Up above, we added 1 to ip and assigned the new pointer to ip2, but there's no reason we can't add one to a pointer, and change the same pointer:

	ip = ip + 1;
Now ip points one past where it used to (to a[4], if we hadn't changed it in the meantime). The shortcuts we learned in a previous chapter all work for pointers, too: we could also increment a pointer using
	ip += 1;

Of course, pointers are not limited to ints. It's quite common to use pointers to other types, especially char. Here is the innards of the mystrcmp function we saw in a previous chapter, rewritten to use pointers. (mystrcmp, you may recall, compares two strings, character by character.)

	char *p1 = &str1[0], *p2 = &str2[0];

		if(*p1 != *p2)
			return *p1 - *p2;
		if(*p1 == '\0' || *p2 == '\0')
			return 0;

The autoincrement operator ++ (like its companion, --) makes it easy to do two things at once. We've seen idioms like a[i++] which accesses a[i] and simultaneously increments i, leaving it referencing the next cell of the array a. We can do the same thing with pointers: an expression like *ip++ lets us access what ip points to, while simultaneously incrementing ip so that it points to the next element. The preincrement form works, too: *++ip increments ip, then accesses what it points to. Similarly, we can use notations like *ip-- and *--ip.

As another example, here is the strcpy (string copy) loop from a previous chapter, rewritten to use pointers:

	char *dp = &dest[0], *sp = &src[0];
	while(*sp != '\0')
		*dp++ = *sp++;
	*dp = '\0';

(One question that comes up is whether the expression *p++ increments p or what it points to. The answer is that it increments p. To increment what p points to, you can use (*p)++.)

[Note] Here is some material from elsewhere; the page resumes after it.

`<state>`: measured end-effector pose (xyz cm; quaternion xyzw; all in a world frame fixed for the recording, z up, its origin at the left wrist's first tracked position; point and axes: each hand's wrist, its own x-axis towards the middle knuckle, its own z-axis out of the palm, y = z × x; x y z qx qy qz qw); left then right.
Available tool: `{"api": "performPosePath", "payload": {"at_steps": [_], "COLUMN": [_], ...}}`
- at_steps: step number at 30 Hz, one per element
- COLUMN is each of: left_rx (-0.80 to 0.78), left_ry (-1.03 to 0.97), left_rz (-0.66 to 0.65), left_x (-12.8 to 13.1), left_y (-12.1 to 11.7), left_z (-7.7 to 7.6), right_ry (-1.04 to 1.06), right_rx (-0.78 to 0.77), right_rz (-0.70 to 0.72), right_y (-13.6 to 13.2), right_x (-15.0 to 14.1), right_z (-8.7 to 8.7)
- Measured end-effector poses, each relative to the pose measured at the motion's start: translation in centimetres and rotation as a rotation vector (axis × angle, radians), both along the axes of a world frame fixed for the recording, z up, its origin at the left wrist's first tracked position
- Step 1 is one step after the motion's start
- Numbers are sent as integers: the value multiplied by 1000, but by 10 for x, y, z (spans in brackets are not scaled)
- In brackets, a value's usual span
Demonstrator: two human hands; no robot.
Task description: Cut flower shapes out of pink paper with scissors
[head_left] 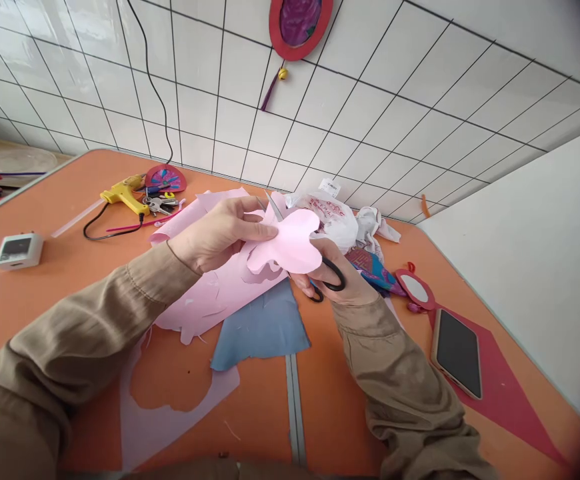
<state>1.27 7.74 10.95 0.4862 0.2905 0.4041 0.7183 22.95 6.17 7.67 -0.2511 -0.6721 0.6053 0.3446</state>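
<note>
My left hand (220,232) pinches a pink paper cut-out (290,245) with rounded lobes, held above the orange table (60,280). My right hand (343,283) is closed in the black handles of a pair of scissors (327,277); the grey blades (273,205) poke up behind the cut-out. The paper hides most of my right fingers. Under my hands lie a large pink sheet (220,293) with cut edges and a blue piece (265,330).
A yellow glue gun (123,195), keys (157,203) and a red round ornament (165,179) lie at the back left. A white box (19,250) is at the left, a white plastic bag (335,217) behind, a phone (457,352) on red paper (500,393) at right.
</note>
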Motion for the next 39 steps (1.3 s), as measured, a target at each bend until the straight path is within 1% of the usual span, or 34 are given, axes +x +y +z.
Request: {"api": "performPosePath", "payload": {"at_steps": [3, 10, 16, 20, 26, 32, 39], "left_rx": [-31, 44, 93, 121, 141, 144, 117], "left_ry": [-10, 45, 101, 74, 90, 104, 96], "left_rz": [-2, 68, 78, 67, 86, 103, 91], "left_x": [3, 4, 5, 3, 3, 4, 4], "left_y": [-6, -11, -12, -11, -11, -12, -13], "left_z": [3, 4, 7, 5, 3, 5, 6], "right_ry": [27, 59, 54, 56, 50, 44, 33], "right_rx": [-9, -2, 10, 5, 8, 24, 18], "right_rz": [-4, -29, -36, -80, -82, -65, -74], "right_y": [1, 4, 2, -2, -2, -1, 0], "right_x": [1, 3, 0, -2, -1, 0, 0], "right_z": [-4, -11, -8, -5, -7, -7, -8]}}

When you're doing pointer arithmetic, you have to remember how big the array the pointer points into is, so that you don't ever point outside it. If the array a has 10 elements, you can't access a[50] or a[-1] or even a[10] (remember, the valid subscripts for a 10-element array run from 0 to 9). Similarly, if a has 10 elements and ip points to a[3], you can't compute or access ip + 10 or ip - 5. (There is one special case: you can, in this case, compute, but not access, a pointer to the nonexistent element just beyond the end of the array, which in this case is &a[10]. This becomes useful when you're doing pointer comparisons, which we'll look at next.)